Prep Time 10 minutes
Cook Time 20 minutes
Total Time 30 minutes
Servings: 12 muffins
Calories: 165

Ingredients
  

  • 1 cup whole wheat flour or oat flour
  • 1/2 cup vanilla protein powder
  • 1 cup plain Greek yogurt
  • 3 large eggs
  • 1/4 cup pure maple syrup
  • 1/4 cup milk
  • 2 tsp baking powder
  • 1/2 tsp baking soda
  • 1/2 tsp salt
  • 1 tsp vanilla extract
  • 6 slices bacon cooked and crumbled
  • cooking spray

Method
 

  1. Heat your oven to 350°F (175°C) and place paper liners in a 12-cup muffin tin.
  2. Fry the bacon until it's crisp, drain on paper towels, then crumble it, reserving some pieces to top the muffins.
  3. In a large bowl, whisk together the Greek yogurt, eggs, maple syrup, milk, and vanilla extract until the mixture is smooth.
  4. In another bowl, mix the whole wheat flour or oat flour, vanilla protein powder, baking powder, baking soda, and salt.
  5. Gently fold the dry ingredients into the wet ingredients just until blended; lumps are fine to keep the muffins fluffy.
  6. Stir in the crumbled bacon, keeping some aside for later.
  7. Spoon the batter into the muffin cups, filling each about two-thirds full.
  8. Scatter the reserved bacon pieces over the tops of the muffins.
  9. Bake for 18 to 22 minutes, or until the muffins turn golden and a toothpick inserted in the center comes out clean.
  10. Let the muffins cool for 5 minutes in the pan before transferring them to a wire rack to finish cooling.

Notes

  • Avoid overmixing the batter to keep muffins light and fluffy; lumps are okay.

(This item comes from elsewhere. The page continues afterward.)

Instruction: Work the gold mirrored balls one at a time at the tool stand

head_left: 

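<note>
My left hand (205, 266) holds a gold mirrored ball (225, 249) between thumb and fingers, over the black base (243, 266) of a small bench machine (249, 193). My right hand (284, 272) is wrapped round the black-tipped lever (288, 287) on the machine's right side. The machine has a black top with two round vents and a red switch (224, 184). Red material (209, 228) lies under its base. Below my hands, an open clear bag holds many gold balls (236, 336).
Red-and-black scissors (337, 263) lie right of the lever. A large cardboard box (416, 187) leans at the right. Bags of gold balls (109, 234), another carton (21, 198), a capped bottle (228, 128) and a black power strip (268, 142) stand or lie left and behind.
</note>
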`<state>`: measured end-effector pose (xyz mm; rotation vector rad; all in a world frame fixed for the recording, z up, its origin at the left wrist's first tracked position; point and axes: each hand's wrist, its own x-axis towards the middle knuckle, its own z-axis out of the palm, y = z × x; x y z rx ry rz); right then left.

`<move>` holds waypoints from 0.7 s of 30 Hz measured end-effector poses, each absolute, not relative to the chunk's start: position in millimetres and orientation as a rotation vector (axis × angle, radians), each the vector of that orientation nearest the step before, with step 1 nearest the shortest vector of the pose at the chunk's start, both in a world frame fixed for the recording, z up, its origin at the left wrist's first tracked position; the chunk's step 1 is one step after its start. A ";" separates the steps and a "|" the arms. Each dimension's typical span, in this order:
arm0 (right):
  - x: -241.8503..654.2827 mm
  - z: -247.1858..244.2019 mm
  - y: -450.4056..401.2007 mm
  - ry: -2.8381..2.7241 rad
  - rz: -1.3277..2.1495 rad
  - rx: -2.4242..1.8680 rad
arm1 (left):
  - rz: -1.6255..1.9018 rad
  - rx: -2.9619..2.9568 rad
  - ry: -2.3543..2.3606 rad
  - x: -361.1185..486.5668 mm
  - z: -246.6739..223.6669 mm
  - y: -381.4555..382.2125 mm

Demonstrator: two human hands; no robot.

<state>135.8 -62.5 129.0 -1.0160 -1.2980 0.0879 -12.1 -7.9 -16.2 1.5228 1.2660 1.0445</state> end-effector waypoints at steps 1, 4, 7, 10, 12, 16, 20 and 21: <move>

Protein powders vary in liquid absorption, so adjust milk or flour quantities if needed. Use a good quality vanilla protein powder for the best flavor. Greek yogurt adds essential moisture and protein. For a leaner option, turkey bacon is a great substitute. Allow muffins to cool fully before storing. For an extra protein boost, try stirring in 2 tablespoons of nut butter into the batter.